The Charlotte News

Friday, September 17, 1954

FIVE EDITORIALS

Site Ed. Note: The front page indicates that in Moscow, the official Soviet news agency Tass reported this date that the Soviet Union had exploded "one of a type of atomic weapons" with "valuable results", that the test would enable Soviet scientists and engineers "to solve successfully problems of defense from atomic attack", providing no details of the type of weapon or where it had been detonated. In Tokyo, a news service reported that the meteorological laboratory of Kyoto University had recorded unusual instrument readings on August 26, similar to those observed when the U.S. had conducted atomic tests at Bikini Atoll. There was no reaction from American officials to the Russian announcement, with White House press secretary James Hagerty indicating that the President had been advised of the report and that any comment would come from the Atomic Energy Commission, which thus far remained silent along with the State Department.
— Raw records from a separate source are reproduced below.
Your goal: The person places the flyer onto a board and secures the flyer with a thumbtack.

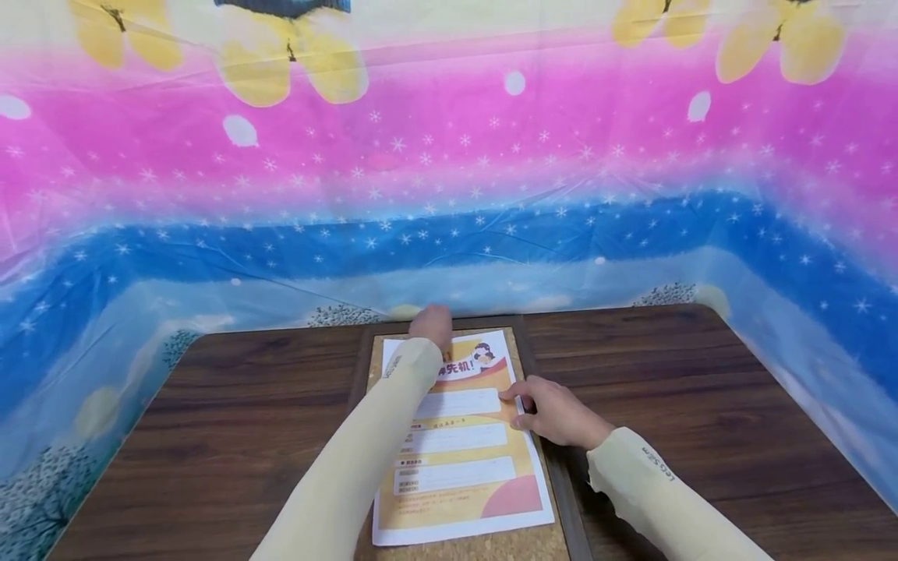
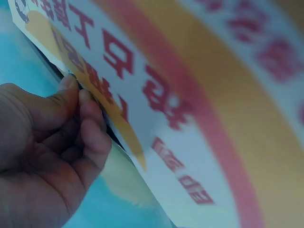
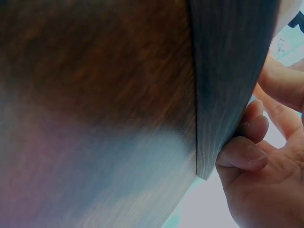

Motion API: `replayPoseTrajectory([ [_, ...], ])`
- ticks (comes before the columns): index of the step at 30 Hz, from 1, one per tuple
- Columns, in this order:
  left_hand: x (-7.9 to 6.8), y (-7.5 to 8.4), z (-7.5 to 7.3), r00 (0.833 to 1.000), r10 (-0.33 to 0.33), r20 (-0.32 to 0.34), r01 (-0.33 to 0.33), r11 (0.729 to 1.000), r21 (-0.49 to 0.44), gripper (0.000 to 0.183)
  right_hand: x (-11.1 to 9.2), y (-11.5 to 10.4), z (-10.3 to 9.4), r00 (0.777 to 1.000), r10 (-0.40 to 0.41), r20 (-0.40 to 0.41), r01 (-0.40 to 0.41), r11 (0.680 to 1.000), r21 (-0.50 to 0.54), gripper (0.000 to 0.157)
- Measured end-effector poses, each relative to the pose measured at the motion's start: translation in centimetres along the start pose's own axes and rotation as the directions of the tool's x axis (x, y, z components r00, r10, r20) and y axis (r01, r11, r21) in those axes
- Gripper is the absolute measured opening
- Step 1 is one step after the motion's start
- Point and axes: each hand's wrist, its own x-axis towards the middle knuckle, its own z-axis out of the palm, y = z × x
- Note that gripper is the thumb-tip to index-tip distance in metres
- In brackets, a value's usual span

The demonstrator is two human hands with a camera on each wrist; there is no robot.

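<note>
A printed poster (image 1: 459,440) in yellow, white and red lies on a cork board (image 1: 484,547) with a dark wooden frame (image 1: 571,502). At the poster's top edge my left hand (image 1: 433,326) bends over. Up close, the thumb and fingertips of that left hand (image 2: 52,147) pinch at the sheet's edge; whether something small sits there is hidden. My right hand (image 1: 557,413) rests by the poster's right side, its thumb and forefinger apart and touching the paper. In the right wrist view, other fingers of the right hand (image 3: 266,164) bend against the frame's outer edge.
Beneath the board is a dark wooden table (image 1: 673,374) with rounded far corners. A pink and blue patterned cloth (image 1: 449,195) hangs behind and at both sides, close to the board's far end. My sleeved left forearm (image 1: 351,460) crosses the poster's left part.
</note>
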Motion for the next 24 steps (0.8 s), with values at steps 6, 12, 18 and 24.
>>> replayPoseTrajectory([
  [6,-1.3,-1.1,-1.6,0.994,0.018,0.109,-0.006,0.995,-0.102,0.021,0.9,0.3,-0.2,0.998,-0.043,0.051,0.042,0.999,0.018,0.034],
  [12,-3.3,-0.5,-3.6,0.989,0.092,0.120,-0.076,0.988,-0.134,0.027,1.5,1.3,-0.8,0.997,-0.059,0.044,0.058,0.998,0.021,0.034],
  [18,-5.0,-0.1,-4.1,0.991,0.110,0.078,-0.102,0.990,-0.095,0.029,1.5,2.7,-1.1,0.998,-0.062,0.026,0.062,0.998,0.022,0.036],
  [24,-6.3,0.8,-3.1,0.986,0.163,0.040,-0.162,0.986,-0.025,0.035,1.2,4.2,-1.7,0.999,-0.044,0.003,0.044,0.999,0.012,0.033],
])
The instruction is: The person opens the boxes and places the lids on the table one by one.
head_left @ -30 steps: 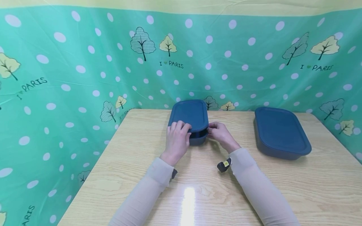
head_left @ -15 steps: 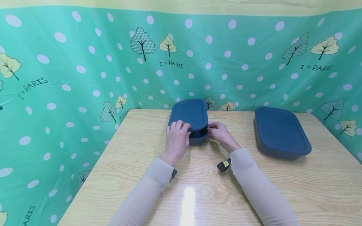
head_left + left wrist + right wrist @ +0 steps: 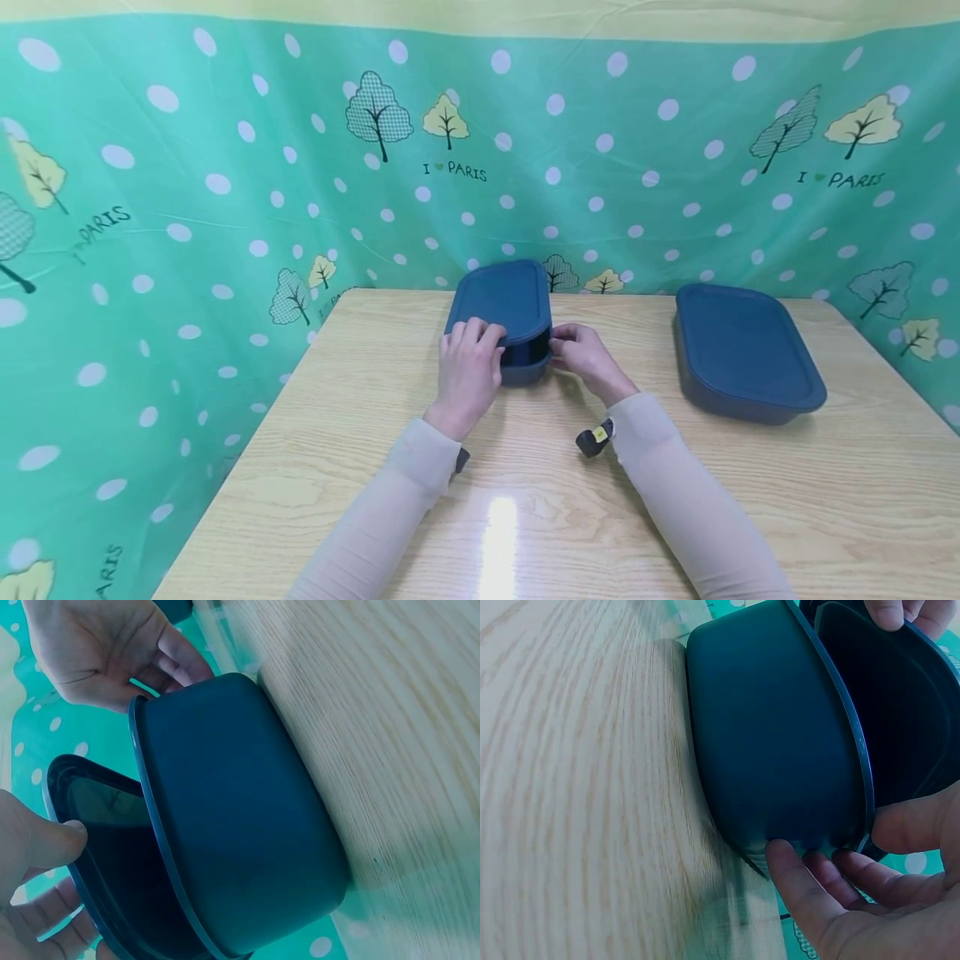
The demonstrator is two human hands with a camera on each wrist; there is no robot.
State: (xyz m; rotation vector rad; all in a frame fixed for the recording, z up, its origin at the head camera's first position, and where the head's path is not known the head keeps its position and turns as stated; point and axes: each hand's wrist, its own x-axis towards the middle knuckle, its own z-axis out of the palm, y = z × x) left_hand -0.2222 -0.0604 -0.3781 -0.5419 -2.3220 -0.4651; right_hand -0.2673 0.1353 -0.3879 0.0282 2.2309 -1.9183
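Note:
A dark blue rectangular food container (image 3: pixel 525 376) stands at the back middle of the table, its lid (image 3: pixel 504 296) tilted up at the near edge. My left hand (image 3: pixel 471 367) pinches the lid's near edge, thumb below and fingers on top; the left wrist view shows this thumb (image 3: pixel 66 844) against the lid's dark underside (image 3: pixel 120 862). At the container's right near corner, my right hand (image 3: pixel 588 358) grips the wall and rim. In the right wrist view its fingertips (image 3: pixel 784 855) lie on the outer wall, with the thumb at the rim. The container's inside looks dark; its contents cannot be made out.
A second, larger blue container (image 3: pixel 750 350) with its lid on stands to the right on the wooden table (image 3: pixel 360 400). A green dotted curtain (image 3: pixel 600 167) hangs close behind the table and along its left side.
The lid's near edge has risen slightly, widening the dark gap above the container's rim. Both hands keep their grips, and the container stays in place.

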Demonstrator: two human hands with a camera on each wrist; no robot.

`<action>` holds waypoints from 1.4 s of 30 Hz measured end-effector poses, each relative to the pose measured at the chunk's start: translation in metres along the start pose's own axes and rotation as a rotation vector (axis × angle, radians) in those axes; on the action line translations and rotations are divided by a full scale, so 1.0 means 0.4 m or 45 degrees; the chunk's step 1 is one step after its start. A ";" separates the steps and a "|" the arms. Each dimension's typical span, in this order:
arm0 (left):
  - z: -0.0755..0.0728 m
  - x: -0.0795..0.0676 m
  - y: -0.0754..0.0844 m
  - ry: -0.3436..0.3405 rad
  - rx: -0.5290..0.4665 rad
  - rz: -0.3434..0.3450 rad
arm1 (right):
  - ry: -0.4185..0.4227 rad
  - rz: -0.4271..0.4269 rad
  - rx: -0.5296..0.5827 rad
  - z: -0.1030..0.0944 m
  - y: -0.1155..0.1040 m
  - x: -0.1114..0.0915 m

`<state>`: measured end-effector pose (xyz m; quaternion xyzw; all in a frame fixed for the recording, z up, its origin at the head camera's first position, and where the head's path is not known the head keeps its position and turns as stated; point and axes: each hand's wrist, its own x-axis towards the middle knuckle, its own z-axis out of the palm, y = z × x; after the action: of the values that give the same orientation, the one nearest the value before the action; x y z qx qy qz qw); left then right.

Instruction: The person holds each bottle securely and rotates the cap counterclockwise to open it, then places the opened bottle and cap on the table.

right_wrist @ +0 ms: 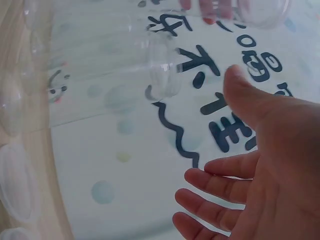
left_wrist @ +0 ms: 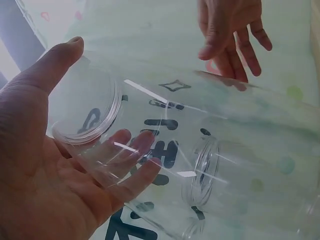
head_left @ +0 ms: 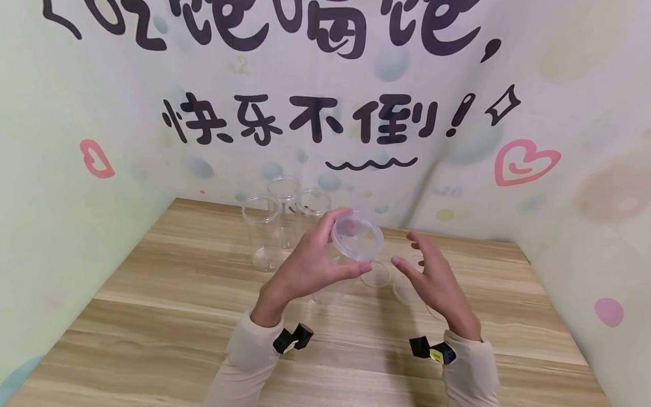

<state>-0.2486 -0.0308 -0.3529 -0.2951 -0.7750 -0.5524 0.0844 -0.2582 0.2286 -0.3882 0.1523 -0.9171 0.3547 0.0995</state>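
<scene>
In the head view my left hand (head_left: 307, 265) grips a clear plastic jar near its top, thumb on the near side and fingers round the far side. A round translucent lid (head_left: 357, 237) covers the jar's upper end, tilted toward the camera. The left wrist view shows the same clear jar (left_wrist: 145, 95), with fingers visible through its wall. To its right, my right hand (head_left: 439, 282) hovers apart from the jar, thumb and fingers spread and holding nothing. The right wrist view also shows that right hand (right_wrist: 240, 185) with relaxed fingers.
Several clear jars stand at the back left of the wooden table (head_left: 152, 328), including an open-topped jar (head_left: 261, 249). Round clear lids lie under and beside the right hand, one lid (head_left: 375, 275) near the held jar. A printed wall (head_left: 325, 73) closes off the back.
</scene>
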 end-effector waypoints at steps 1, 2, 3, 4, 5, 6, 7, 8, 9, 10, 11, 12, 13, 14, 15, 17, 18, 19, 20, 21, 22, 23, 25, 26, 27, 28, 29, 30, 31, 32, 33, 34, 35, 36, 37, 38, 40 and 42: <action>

It was the first official word from Moscow regarding atomic tests since August, 1953, when the Russians claimed to have completed a series of tests culminating in the detonation of a hydrogen bomb. The AEC had confirmed at that time that the detonations involved both fission and thermonuclear reactions, the latter indicating a hydrogen device.

In London, Secretary of State Dulles arrived this date for talks with Prime Minister Churchill and Foreign Secretary Anthony Eden regarding Britain's new plan for rearming West Germany. Mr. Dulles had flown to London from Bonn, where he had conferred the previous day with Chancellor Konrad Adenauer on German sovereignty and rearmament. Mr. Eden had told reporters the previous night that he had reached considerable agreement in his talks with the leaders of France, Belgium, Holland, Luxembourg, Italy and West Germany, the six nations which would have been forming the united army of the European Defense Community, which France had recently refused to ratify, considered to have killed that treaty. Mr. Eden added that a good deal of work remained to be done before a solution could be presented to the world. There remained the problem of quelling French anxiety regarding rearmament of West Germany. The British plan for rearming West Germany was to form a streamlined version of the Brussels alliance between Britain, France, and the Benelux countries, to include West Germany, with each ally pledged to aid the other in the event of an attack. His plan also called for giving West Germany full membership in NATO, subject to certain safeguards designed to prevent uncontrolled German rearmament, such as the development of atomic and hydrogen weapons or other weapons of mass destruction, and imposition of limits on the size of German forces, to prevent resurgence of German aggression. Mr. Eden said that details of his proposal would be discussed at a conference to be held in London in about two weeks. If that conference produced an agreement among the seven nations, a special session of the NATO Council of Foreign Ministers would be called to determine whether to admit Germany to NATO. The U.S. and France had not yet openly supported the proposal, though the U.S. fully supported bringing West Germany into NATO. Secretary Dulles had said on Wednesday that he was reserving the American position until more was known about the British plan.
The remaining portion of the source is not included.